- _Problem to work on_:
Retype nothing but the lines from the start of the material up to and including the line with "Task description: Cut". Pictures don't belong in the copy.

[[ Data below, beginning ]]

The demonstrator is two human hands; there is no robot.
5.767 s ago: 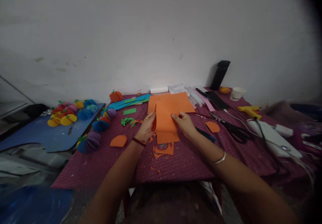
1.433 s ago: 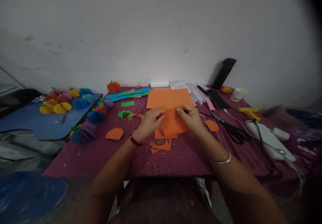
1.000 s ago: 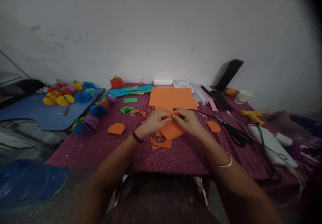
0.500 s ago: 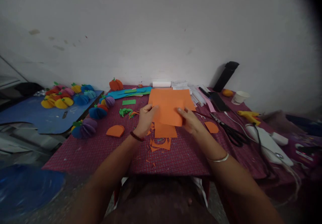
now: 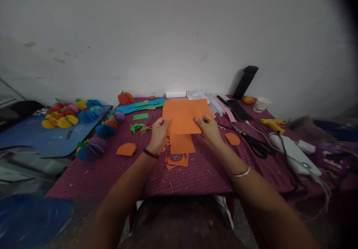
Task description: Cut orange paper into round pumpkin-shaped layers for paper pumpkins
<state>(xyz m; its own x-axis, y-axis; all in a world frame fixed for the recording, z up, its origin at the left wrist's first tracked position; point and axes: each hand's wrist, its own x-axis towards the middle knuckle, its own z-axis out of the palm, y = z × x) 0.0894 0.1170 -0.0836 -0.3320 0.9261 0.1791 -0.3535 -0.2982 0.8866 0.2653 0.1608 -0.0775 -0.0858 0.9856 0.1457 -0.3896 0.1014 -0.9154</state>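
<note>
My left hand (image 5: 159, 133) pinches the left side of an orange paper sheet (image 5: 183, 124), thumb on top. The sheet's right side is gripped by my right hand (image 5: 209, 129), also with the thumb above. It is held over the table, and a larger orange sheet (image 5: 186, 105) lies behind it. A smaller orange paper piece (image 5: 181, 144) shows below its near edge, with curved orange scraps (image 5: 179, 161) closer to me. Rounded orange cut-outs lie on both sides, a stack (image 5: 126, 149) at left and another piece (image 5: 232, 139) at right.
Black scissors (image 5: 256, 144), a phone (image 5: 239, 110), a yellow glue gun (image 5: 272, 124) and a white power strip (image 5: 296, 154) with cords lie at right. A paper cup (image 5: 262, 104) stands behind them. Paper pumpkins (image 5: 89, 148) line the left edge; several more sit on a blue table (image 5: 33, 135).
The held orange sheet has levelled out, its near right corner shifting away from me. Both hands keep hold of its sides. My view has shifted slightly to the right.
</note>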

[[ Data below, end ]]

- _Task solution_:
The demonstrator is two human hands; there is no robot.
5.767 s ago: 
1.433 s ago: 
1.000 s ago: 
0.500 s ago: 
now: 
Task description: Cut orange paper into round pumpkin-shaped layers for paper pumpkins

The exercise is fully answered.